Что может препятствовать тому, чтобы муниципалитет стал своего рода местническим город-государством, который появился в эпоху позднего средневековья? Любой, кто ищет «гарантированные» решения проблем, поднятых здесь, не найдёт их, кроме ведущей роли сознания и этики в жизни людей. Но если мы ищем встречные стремления, то ответ, который может быть выдвинут, существует. Наиболее важным фактором, который привёл к возникновению позднесредневекового города-государства, было его расслоение изнутри — не только в результате материальных различий, но и в общественном положении, отчасти берущего начало в происхождении, а также в разделении труда. В самом деле, в той мере, что город потерял своё чувство коллективного единства и разделил своё хозяйство на частное и на общественное, сам общественный труд стал приватизирован и разделён на такие профессии, как красильщики тканей (или как во Флоренции их называли «синие ногти»), и более высокомерные слои ремесленников, которые производили качественные товары. Богатство также в значительной степени приватизировало экономику, в которой материальные различия могли приводить к появлению других иерархических различий.

Муниципализация экономики растворяет не только профессиональные различия, препятствующие переходу к экономике, управляемой народом; она также обращает материальные средства в общинные формы распределения. Принцип «от каждого по способностям и каждому по потребностям» институционализируется как часть общественной жизни, но не идеологически, а как убеждение всей общины. Это не только цель; это способ функционирования политического объекта, который становится структурно реализованным муниципалитетом с помощью его собраний и учреждений.

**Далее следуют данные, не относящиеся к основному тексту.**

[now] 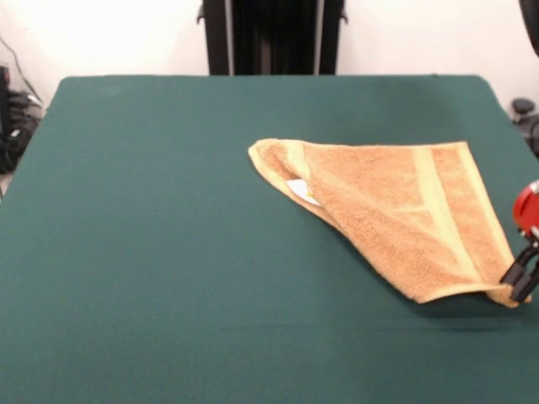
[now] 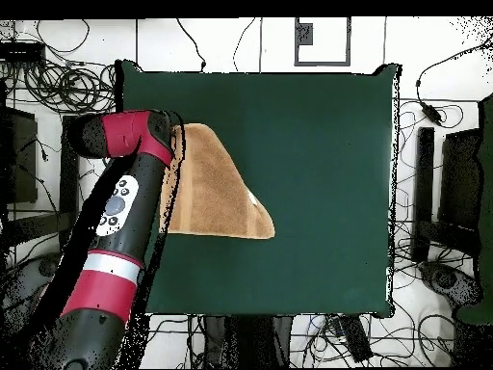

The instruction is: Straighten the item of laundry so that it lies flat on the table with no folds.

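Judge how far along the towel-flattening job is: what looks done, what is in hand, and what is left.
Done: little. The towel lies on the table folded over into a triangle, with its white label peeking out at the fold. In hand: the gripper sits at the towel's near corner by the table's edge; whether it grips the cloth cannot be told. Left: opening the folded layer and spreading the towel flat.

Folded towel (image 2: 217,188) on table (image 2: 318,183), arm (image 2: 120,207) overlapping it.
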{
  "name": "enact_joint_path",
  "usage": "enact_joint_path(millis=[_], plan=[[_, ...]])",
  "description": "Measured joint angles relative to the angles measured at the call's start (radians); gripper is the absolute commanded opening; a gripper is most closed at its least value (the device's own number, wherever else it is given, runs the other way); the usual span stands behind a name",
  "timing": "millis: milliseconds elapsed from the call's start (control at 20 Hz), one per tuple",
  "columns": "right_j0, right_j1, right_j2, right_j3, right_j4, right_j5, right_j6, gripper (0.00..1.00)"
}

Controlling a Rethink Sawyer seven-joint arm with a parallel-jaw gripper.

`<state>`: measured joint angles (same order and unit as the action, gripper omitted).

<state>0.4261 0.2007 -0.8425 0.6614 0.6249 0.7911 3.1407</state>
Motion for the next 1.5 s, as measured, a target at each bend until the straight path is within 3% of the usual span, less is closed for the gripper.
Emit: enact_joint_path(millis=[550, 1500], plan=[[-0.012, 0.051, -0.084, -0.06, 0.04, 0.031, 0.06, 0.0], [-0.013, 0.07, -0.122, -0.071, 0.07, 0.038, 0.063, 0.0]])
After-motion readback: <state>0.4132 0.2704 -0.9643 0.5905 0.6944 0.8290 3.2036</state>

Более того, никакое сообщество не может надеяться на достижение экономической автаркии, и при этом не должно пытаться это делать, если оно не хочет стать замкнутой и местнической, а не только «самостоятельной». Следовательно, конфедерация коммун перерабатывается как экономически, так и политически в общую область управляемых народом ресурсов. Управление экономикой, именно по той причине, что это общественная деятельность, не вырождается в приватизированные взаимодействия между предприятиями; скорее это развивается в конфедерализованные взаимодействия между муниципалитетами. То есть, те самые элементы общественного взаимодействия расширяются от реальных или потенциальных приватизированных компонентов до институционально реальных общественных компонентов. Конфедерация становится общественным проектом по определению, не только благодаря общим потребностям и ресурсам. Если есть какой-то способ избежать появления города-государства, не говоря уже об эгоцентричных буржуазных «кооперативах», то это только с помощью муниципализации политической жизни, являющаяся настолько полной, что политика охватывает не только то, что мы называем общественной средой, но и материальные средства, необходимые для жизни.

В том, чтобы добиваться муниципализации экономики, нет ничего «утопичного». Совсем наоборот, это практично и осуществимо, если только мы будем мыслить так же свободно, как и пытаться достичь свободы в нашей жизни. Наше место обитания (город или деревня) – это не только место, в котором мы живём вне нашей повседневной жизни; это также настоящее экономическое место, в котором мы работаем, и его природные окрестности являются настоящей окружающей средой, которая позволяет жить в гармонии с природой. Здесь мы можем начать развивать не только этические отношения, которые связывают нас с настоящим экологическим сообществом, но и материальные отношения, которые могут сделать нас полноправными и самостоятельными людьми. Пока муниципалитет или местная конфедерация муниципалитетов является единым с политической точки зрения, это всё ещё довольно хрупкая форма объединения. Пока он имеет контроль над своей собственной материальной жизнью (хотя и не в узком смысле), которая превращает его в приватизированный городгосударство, он имеет экономическую власть, укрепляющее его политическую власть.